Evernorth examined XRP ETF activity on April 14 and highlighted a sharp increase in weekly inflows. The firm said roughly $120 million flowed into XRP ETFs last week, describing it as the strongest inflow since December 2025.
The surge, Evernorth said, reflects demand for XRP exposure through regulated investment vehicles. In a post on X, the firm wrote: “That’s a meaningful signal. But it’s worth asking: what does that capital actually do once it arrives?”
Evernorth added that the next phase of institutional participation should be measured by whether capital contributes to market depth, settlement efficiency, and on-chain utility. It emphasized that ETF inflows primarily represent passive exposure: the vehicles acquire and hold XRP without deploying it into blockchain-based financial activity. The firm said this type of capital validates the asset but does not contribute to liquidity, lending, or on-chain settlement.
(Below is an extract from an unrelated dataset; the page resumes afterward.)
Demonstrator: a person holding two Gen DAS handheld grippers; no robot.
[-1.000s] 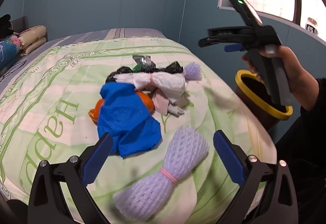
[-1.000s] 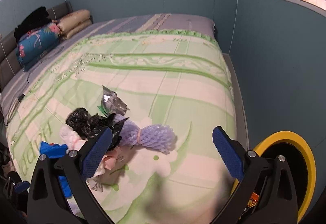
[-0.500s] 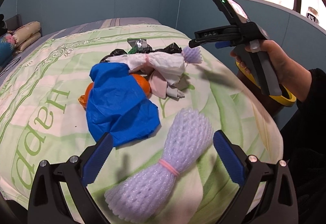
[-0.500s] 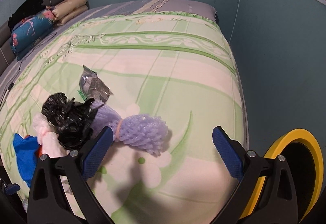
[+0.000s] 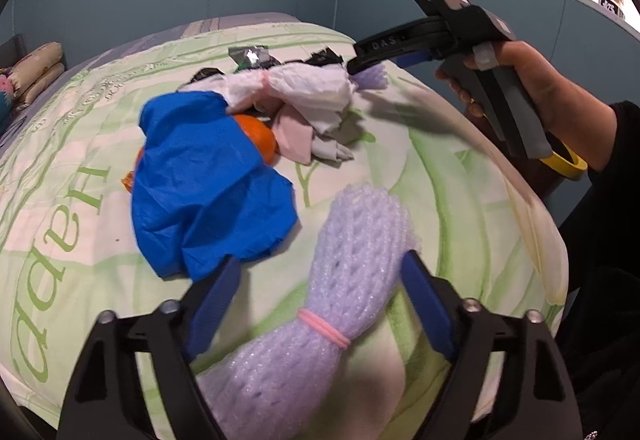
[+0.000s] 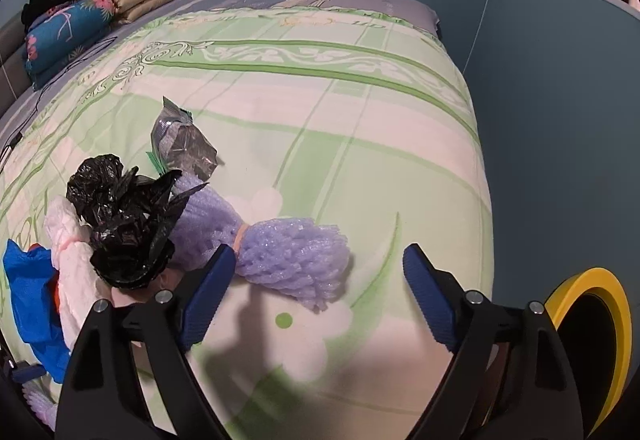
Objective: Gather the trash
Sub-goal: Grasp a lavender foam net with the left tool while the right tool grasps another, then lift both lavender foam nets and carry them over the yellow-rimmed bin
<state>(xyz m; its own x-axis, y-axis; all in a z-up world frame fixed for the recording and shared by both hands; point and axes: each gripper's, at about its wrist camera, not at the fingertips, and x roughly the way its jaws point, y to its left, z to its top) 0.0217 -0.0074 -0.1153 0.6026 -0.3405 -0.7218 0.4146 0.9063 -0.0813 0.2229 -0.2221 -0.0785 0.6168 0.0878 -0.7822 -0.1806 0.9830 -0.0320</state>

Evernorth described its own role as a digital asset treasury firm focused on institutional-grade XRP exposure. Led by former Ripple executive Asheesh Birla, the company holds XRP on its balance sheet, drawing a comparison to MicroStrategy’s bitcoin treasury approach.
Its stated strategy is to increase XRP per share through institutional lending, liquidity provisioning, and decentralized finance yield activity, with plans to build a large public XRP treasury. Evernorth also discussed pursuing a Nasdaq listing under the ticker XRPN through a merger with Armada Acquisition Corp. II, and expanding utility through validators and decentralized finance integration linked to RLUSD.
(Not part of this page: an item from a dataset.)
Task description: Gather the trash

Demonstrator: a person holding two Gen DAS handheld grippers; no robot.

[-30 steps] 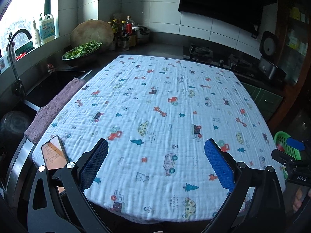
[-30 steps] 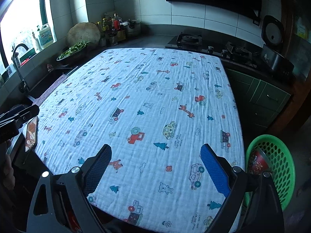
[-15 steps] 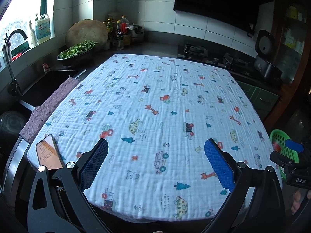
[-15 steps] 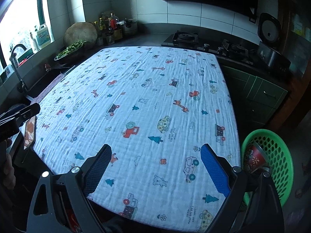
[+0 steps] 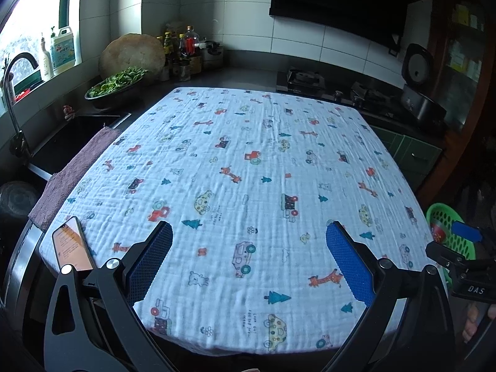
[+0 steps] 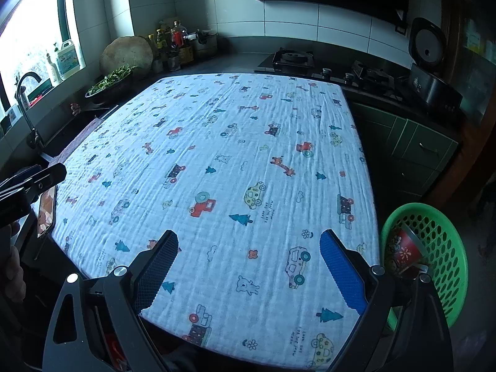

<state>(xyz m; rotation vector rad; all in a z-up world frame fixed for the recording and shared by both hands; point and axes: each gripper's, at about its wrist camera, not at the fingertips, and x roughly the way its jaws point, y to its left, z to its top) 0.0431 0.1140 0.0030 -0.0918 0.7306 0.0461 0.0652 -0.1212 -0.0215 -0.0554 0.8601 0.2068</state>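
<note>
Both grippers have pulled back from the bench [image 5: 248, 161] — more of its near edge shows now. The left gripper [image 5: 248, 260] and right gripper [image 6: 248, 266] hold their jaws apart, empty. The trash — a red cup [image 6: 403, 254] — sits in the green basket [image 6: 446, 248] at lower right; collection looks finished.

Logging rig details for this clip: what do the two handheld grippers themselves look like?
Both match: the left gripper and right gripper each have black angular arms with cut-out openings and silver round pivot screws, ending in two flat fingers faced with blue textured pads. In the left wrist view, the other gripper's black body shows white lettering "DAS". No cables or sleeves are visible.
</note>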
Evernorth argued that ETF-held assets do not contribute to liquidity provisioning, lending frameworks, or transaction settlement processes. It said this separation limits the direct impact of institutional inflows on network efficiency and depth.
The firm summarized the distinction as: “It’s capital that’s validating the asset, without activating the network.”
While acknowledging that institutional strategies may evolve, Evernorth said the key question is whether inflows translate into active participation. It concluded: “The inflow number matters. What matters more is the trajectory: from passive exposure to active participation. That’s the trajectory we’re watching closely at Evernorth.”